▶ [Exercise] Every line below is to be given again precisely; images are to be left out.
*** Dataset content ***
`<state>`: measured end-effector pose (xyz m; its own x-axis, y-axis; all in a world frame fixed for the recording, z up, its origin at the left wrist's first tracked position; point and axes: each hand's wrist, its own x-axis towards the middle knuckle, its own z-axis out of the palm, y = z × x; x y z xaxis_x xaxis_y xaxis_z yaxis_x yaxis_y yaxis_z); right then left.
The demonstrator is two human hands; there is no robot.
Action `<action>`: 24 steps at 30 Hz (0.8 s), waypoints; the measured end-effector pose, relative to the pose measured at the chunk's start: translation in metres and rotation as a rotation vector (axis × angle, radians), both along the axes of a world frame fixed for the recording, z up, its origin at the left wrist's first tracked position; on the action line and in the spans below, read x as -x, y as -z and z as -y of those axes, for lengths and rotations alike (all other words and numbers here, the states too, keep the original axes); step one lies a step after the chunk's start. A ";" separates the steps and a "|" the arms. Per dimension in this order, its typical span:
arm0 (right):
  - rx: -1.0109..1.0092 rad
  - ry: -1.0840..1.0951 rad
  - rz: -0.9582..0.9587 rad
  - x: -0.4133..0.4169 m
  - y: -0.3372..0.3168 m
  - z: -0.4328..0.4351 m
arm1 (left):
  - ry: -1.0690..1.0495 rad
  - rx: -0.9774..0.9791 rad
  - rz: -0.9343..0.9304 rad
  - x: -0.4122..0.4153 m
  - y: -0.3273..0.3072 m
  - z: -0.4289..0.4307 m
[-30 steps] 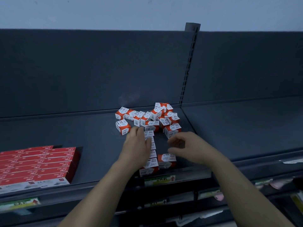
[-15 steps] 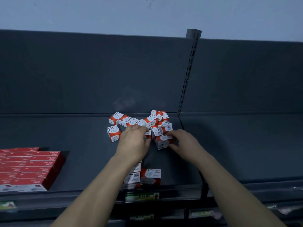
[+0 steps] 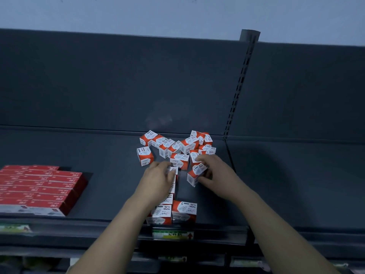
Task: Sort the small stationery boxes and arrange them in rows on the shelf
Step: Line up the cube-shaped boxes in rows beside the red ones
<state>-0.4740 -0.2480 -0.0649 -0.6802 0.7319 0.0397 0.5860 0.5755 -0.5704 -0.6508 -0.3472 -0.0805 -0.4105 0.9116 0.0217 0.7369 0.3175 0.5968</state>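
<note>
Several small red-and-white paper clip boxes lie in a loose heap [image 3: 177, 147] at the back of the dark shelf [image 3: 79, 155]. A row of the same boxes [image 3: 171, 206] runs from the heap toward the front edge, with one more box [image 3: 184, 211] beside its front end. My left hand [image 3: 158, 178] rests over the far end of that row, fingers closed on a box [image 3: 172, 170]. My right hand [image 3: 215, 173] grips a tilted box [image 3: 195, 175] just in front of the heap.
A block of flat red boxes [image 3: 39, 188] is stacked at the shelf's left front. A slotted upright [image 3: 239, 91] divides this bay from the shelf section on the right [image 3: 296, 175]. Price labels [image 3: 172, 234] line the front rail; lower shelves show below.
My right hand has pulled a box out of the heap toward me and tilted it. My left hand slid back a little along the row. The camera tipped upward slightly.
</note>
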 end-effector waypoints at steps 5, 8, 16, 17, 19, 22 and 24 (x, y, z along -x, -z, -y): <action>0.027 -0.065 0.121 0.007 -0.002 0.002 | 0.026 -0.001 0.052 -0.001 -0.001 0.006; 0.103 -0.086 0.106 0.004 -0.004 0.008 | 0.044 0.004 0.121 0.000 -0.002 0.011; 0.320 -0.112 0.088 -0.001 -0.012 0.035 | 0.028 -0.056 0.204 -0.005 0.000 0.014; 0.334 -0.117 0.088 -0.001 -0.011 0.037 | 0.026 -0.061 0.205 -0.006 0.001 0.014; 0.342 -0.127 0.095 0.000 -0.011 0.040 | 0.018 -0.066 0.201 -0.006 0.003 0.013; 0.344 -0.125 0.106 0.001 -0.012 0.043 | 0.013 -0.066 0.186 -0.005 0.006 0.012; 0.351 -0.125 0.115 0.000 -0.012 0.044 | 0.013 -0.062 0.175 -0.005 0.007 0.011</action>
<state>-0.4738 -0.2920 -0.0527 -0.7503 0.5985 -0.2807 0.5956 0.4278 -0.6799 -0.6457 -0.3584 -0.0873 -0.4010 0.9161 0.0069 0.6238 0.2676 0.7344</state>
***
▶ [Written solution]
`<state>`: measured end-effector pose (xyz m; its own x-axis, y-axis; all in a world frame fixed for the recording, z up, its origin at the left wrist's first tracked position; point and axes: each hand's wrist, its own x-axis towards the middle knuckle, its own z-axis out of the palm, y = z × x; x y z xaxis_x xaxis_y xaxis_z yaxis_x yaxis_y yaxis_z); right then left.
The demonstrator is two human hands; there is no robot.
Action `<action>`: 24 steps at 30 Hz (0.8 s), waypoints; the measured end-effector pose, relative to the pose measured at the chunk's start: translation in metres and rotation as a rotation vector (axis × angle, radians), both along the axes of a world frame fixed for the recording, z up, its origin at the left wrist's first tracked position; on the action line and in the spans below, read x as -x, y as -z and z as -y of those axes, for lengths and rotations alike (all other words and numbers here, the states too, keep the original axes); step one lies a step after the chunk's start. A ";" separates the steps and a "|" the arms. Per dimension in this order, its typical span:
arm0 (right):
  - rx: -1.0109..1.0092 rad
  - ry: -1.0840..1.0951 rad
  - rz: -0.9582..0.9587 rad
  - x: -0.4133..0.4169 m
  - y: -0.3372..0.3168 m
  - z: -0.4328..0.4351 m
arm1 (left):
  - ry: -1.0690..1.0495 rad
  - rx: -0.9774..0.9791 rad
  - rz: -0.9343..0.9304 rad
  - x: -0.4122..0.4153 m
  - y: -0.3273..0.3072 m
  - z: -0.4289..0.4307 m
[-30 steps] 
[-15 steps] 
[+0 steps] 
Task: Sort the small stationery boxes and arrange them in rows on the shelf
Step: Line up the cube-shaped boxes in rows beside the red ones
<state>-0.4740 -0.2480 -0.0649 -0.6802 0.7319 0.0397 0.5860 0.5755 -0.5704 -0.6508 -0.3472 -0.0805 -0.4105 0.9116 0.0217 0.7369 0.3175 0.5968</state>
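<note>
Several small red-and-white paper clip boxes lie in a loose heap [image 3: 177, 147] at the back of the dark shelf [image 3: 79, 155]. A row of the same boxes [image 3: 171, 206] runs from the heap toward the front edge, with one more box [image 3: 184, 211] beside its front end. My left hand [image 3: 158, 178] rests over the far end of that row, fingers closed on a box [image 3: 172, 170]. My right hand [image 3: 215, 173] grips a tilted box [image 3: 195, 175] just in front of the heap.
A block of flat red boxes [image 3: 39, 188] is stacked at the shelf's left front. A slotted upright [image 3: 239, 91] divides this bay from the shelf section on the right [image 3: 296, 175]. Price labels [image 3: 172, 234] line the front rail; lower shelves show below.
My right hand has pulled a box out of the heap toward me and tilted it. My left hand slid back a little along the row. The camera tipped upward slightly.
</note>
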 end-effector waypoints at steps 5, 8, 16, 17, 19, 22 and 24 (x, y, z along -x, -z, -y): <action>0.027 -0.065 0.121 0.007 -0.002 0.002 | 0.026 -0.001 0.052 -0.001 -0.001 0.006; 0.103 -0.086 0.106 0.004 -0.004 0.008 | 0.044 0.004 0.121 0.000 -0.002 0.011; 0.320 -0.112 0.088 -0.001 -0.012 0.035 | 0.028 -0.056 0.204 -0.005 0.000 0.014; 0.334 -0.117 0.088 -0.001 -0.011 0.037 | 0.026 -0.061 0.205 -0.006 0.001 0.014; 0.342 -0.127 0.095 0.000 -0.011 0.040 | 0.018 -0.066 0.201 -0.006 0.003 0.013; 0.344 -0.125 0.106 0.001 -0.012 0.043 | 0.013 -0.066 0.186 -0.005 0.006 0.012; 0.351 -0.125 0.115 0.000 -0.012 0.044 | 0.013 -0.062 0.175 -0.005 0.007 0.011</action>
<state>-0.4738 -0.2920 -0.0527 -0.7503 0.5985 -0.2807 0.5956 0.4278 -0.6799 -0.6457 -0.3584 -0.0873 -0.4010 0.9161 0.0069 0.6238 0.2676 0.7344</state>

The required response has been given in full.